Während es rund um Mühlhausen donnerte, blitzte und schüttete, was der Himmel hergab, blieb es in Mühlhausen nahezu trocken. Lediglich in der Nacht begann es kurzfristig mal ein wenig zu tröpfeln, aber ohne dass dabei der Boden wirklich feucht wurde.

Der Strecke hätte etwas Regen nicht geschadet, aber auch so hatten die Mannen des MC für die am frühen Morgen startenden Vierradpiloten eine Topstrecke vorbereitet. Bei der Rennleitung gingen hingegen jede Menge besorgte Anrufe ein, ob es denn überhaupt möglich wäre, Rennen zu fahren, da rund um Mühlhausen in der Nacht jede Menge schwere Unwetter für sintflutartige Regenfälle, Sturmböen, Blitze, Donner und sonstige Wettereskapaden gesorgt hatten.
In Mühlhausen war es nur am Morgen etwas bewölkt, ein paar graue Wolken hingen am Himmel, ansonsten aber alles in bester Ordnung. Ja es dauerte sogar nicht lange und die Sonne zeigte bei steigenden Temperaturen als bald ihr freundliches GCC-Gesicht.

Parallel zum Vortag herrschten also auch am Sonntag in Mühlhausen geradezu ideale Verhältnisse, wenn auch gegen später wieder einige Staubschwaden über der Strecke Mühlhausens standen. Je näher der Nachmittag rückte, desto mehr Zuschauer fanden den Weg an die Strecke des MC Mühlhausen, da sicher viele das Mittagessen bei dem schönen Wetter an die Rennstrecke verlegten und insbesondere dem Spektakel des letzten Rennens beiwohnen wollten, an dem die internationalen Stars des Offroadsports bei ihrem Stelldichein den Motorradsport im Gelände zum Besten gaben. Zusätzlich hatte man sehr zur Freude der Zuschauer und weniger der Akteure eine sogenannte Enduropassage aus künstlichen Hindernissen wie umgedrehte Container, im Boden eingegrabene Reifen und zu Stapeln aufgebaute Baumstammsektionen in die Strecke integriert, um zusätzliche und sehenswerte Race-Action zu bieten.
Und in der Tat war diese Passage von den vielen Fans gerade zu umzingelt. Jeder wollte hautnah miterleben, wie die Enduro-Asse mit ihren PS-starken Maschinen über die Hindernisse hinweg sprangen bzw. flogen. Nachdem auch dieses Rennen nach zwei Stunden und entsprechendem Klima sein Ende gefunden hatte, begab man sich nach einer kurzen Verschnaufpause der Akteure zur obligatorischen Siegerehrung.

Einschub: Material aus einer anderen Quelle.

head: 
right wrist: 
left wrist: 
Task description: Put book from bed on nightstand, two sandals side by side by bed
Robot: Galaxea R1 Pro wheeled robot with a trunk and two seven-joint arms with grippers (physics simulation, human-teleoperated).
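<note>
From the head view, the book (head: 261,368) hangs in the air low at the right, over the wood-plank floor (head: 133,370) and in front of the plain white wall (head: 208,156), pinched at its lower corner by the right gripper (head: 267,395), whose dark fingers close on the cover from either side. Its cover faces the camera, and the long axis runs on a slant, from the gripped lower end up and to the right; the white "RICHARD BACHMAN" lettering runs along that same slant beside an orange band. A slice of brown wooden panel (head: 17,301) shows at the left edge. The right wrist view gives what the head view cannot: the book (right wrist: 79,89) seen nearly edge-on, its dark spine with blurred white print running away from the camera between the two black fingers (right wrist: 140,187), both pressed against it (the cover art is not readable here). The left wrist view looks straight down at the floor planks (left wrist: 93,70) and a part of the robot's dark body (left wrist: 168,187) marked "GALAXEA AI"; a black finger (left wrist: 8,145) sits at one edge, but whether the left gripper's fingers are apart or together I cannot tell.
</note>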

Dass es die Profis unter den Enduro-Assen dabei üblicherweise gewohnt sind, ihren Pokal aus Händen eines offiziellen Würdenträgers des Vereins oder Veranstaltungsortes zu erhalten, entfiel beim MC Mühlhausen. Die Sieger empfingen dafür vom reizenden Grid-Girl noch ein Küsschen für ihre hart erarbeiteten Leistungen auf der Strecke. Danach ging es wie auf jedem GCC-Rennen üblich, im Eiltempo zurück zu den Transporten und Wohnmobilen, um möglichst schnell alles an seinem üblichen Platz zu verstauen und den Weg in die Heimat anzutreten. Während rund um die Strecke die letzten Hinterlassenschaften beseitigt wurden, wand sich der GCC-Tross in einer langen Autoschlange Richtung Autobahn.

In vier Wochen trifft man sich zum erneuten Stelldichein im nordbadischen Schefflenz zwischen Heilbronn und Würzburg auf einer weiteren Strecke, die einst Moto-Cross WM-Läufen eine Heimat bot. Und auch bei der Motorenweitwurfmeisterschaft in Schefflenz gilt es auch in diesem Jahr, den alten XV 535 Twin so weit wie möglich zu „schmeißen“ und beim Saisonfinale in Bühlertann dann die deutsche Cross Country 2012 mit einem großen Fest zu beschließen.
Der detaillierte Rennbericht vom zweiten Tag wird wie gewohnt bis Ende der Woche online sein.